Time to end open season on illicit fireworks

Posted

If a tree falls in the forest but no one is around to hear it, does it make a sound? We don’t have the expertise or requisite philosophy degree to answer that, but we do know one thing for certain.

If a law is on the books, but that law is completely disregarded and unenforced, it may as well not even be a law in the first place.

Such is the unfortunate reality of the use of illegal fireworks during the Fourth of July — and around here, that includes the days leading up to and immediately following the actual holiday, as excess stock has to be liquidated and fired into the sky.
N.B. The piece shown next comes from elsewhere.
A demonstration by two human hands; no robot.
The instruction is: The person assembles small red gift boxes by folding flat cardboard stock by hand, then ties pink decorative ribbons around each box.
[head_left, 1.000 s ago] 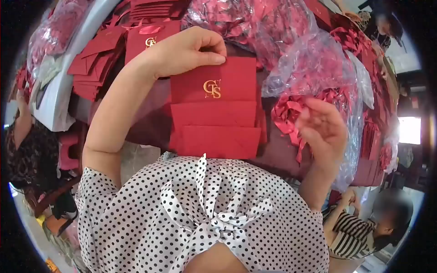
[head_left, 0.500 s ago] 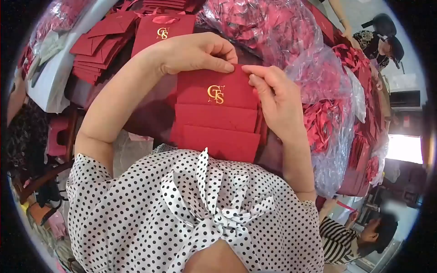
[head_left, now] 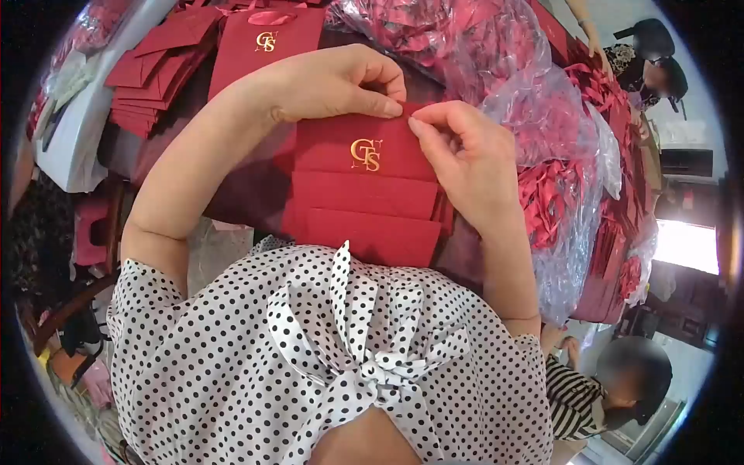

Residents throughout Rhode Island, whether in the middle of the countryside or in densely populated urban settings, are besieged each year with a cacophony of explosions as if a cinematic, annual reenactment of The War of 1812 was as essential to the American identity as baseball or apple pie.

These offensive interruptions — set off under the laughable guise of celebrating freedom — damage the psyche of combat veterans who experienced the trauma of real explosions that threatened their lives or killed their friends. After all these soldiers sacrificed to protect their freedoms, a portion of the American populace responds by completely disregarding their mental wellbeing for their own selfish desires.

These explosive assaults rob all array of house pets of their security, and thousands of pet owners of their sanity, as they spend hours trying to soothe a being that doesn’t understand why they should ignore their natural senses that understandably shout at them that Armageddon is occurring around them for hours on end. As a result of this activity, more pets go missing on the Fourth of July than any other day of the year.

Fireworks are indeed a spectacle, but they should also be treated with respect. Uncle Roy shouldn’t be in charge of a backyard fireworks show after a rack of Buds. And yet every year journalists report on stories of people who disrespected their power and paid for it with their lives, including an incident that just occurred this year in Westerly. Houses are set on fire, and thousands are maimed for life across the nation.

This is why fireworks displays are best left to professionals, and are best enjoyed with lots of other people in a setting appropriate for them. Town-sanctioned events should be the only place where such fireworks should be allowed.

And if we just enforced the existing law, which clearly states that all exploding, aerial fireworks are prohibited — they could be.

How about this for an idea? Start enforcing the law that is on the books. Send police to every single call reporting illicit fireworks — or just have them out on patrol to spot them, it’s really not hard to locate them — and start handing out hefty fines like a sketchy fireworks shop hands out M80s to teenagers. Take all the proceeds from this and put it into a fund to finance the most over-the-top, safe, and enjoyable fireworks show your city or town has ever seen for the next year.

In a state that limits where you can buy alcohol, what flavor e-cigarettes you can buy, and allegedly cares about the health and wellbeing of its residents, the state of illegal fireworks in Rhode Island can be seen as nothing less than a complete and utter failure of accountability, to the point where breaking the law seems to be simply accepted.

We will proudly support any group — political, civilian, or otherwise — willing to stand up for people who value tranquility and sanity more than they value the illegal, dangerously juvenile fascination with setting off weapons-grade explosives under an objectively ironic and damaging sense of false patriotism.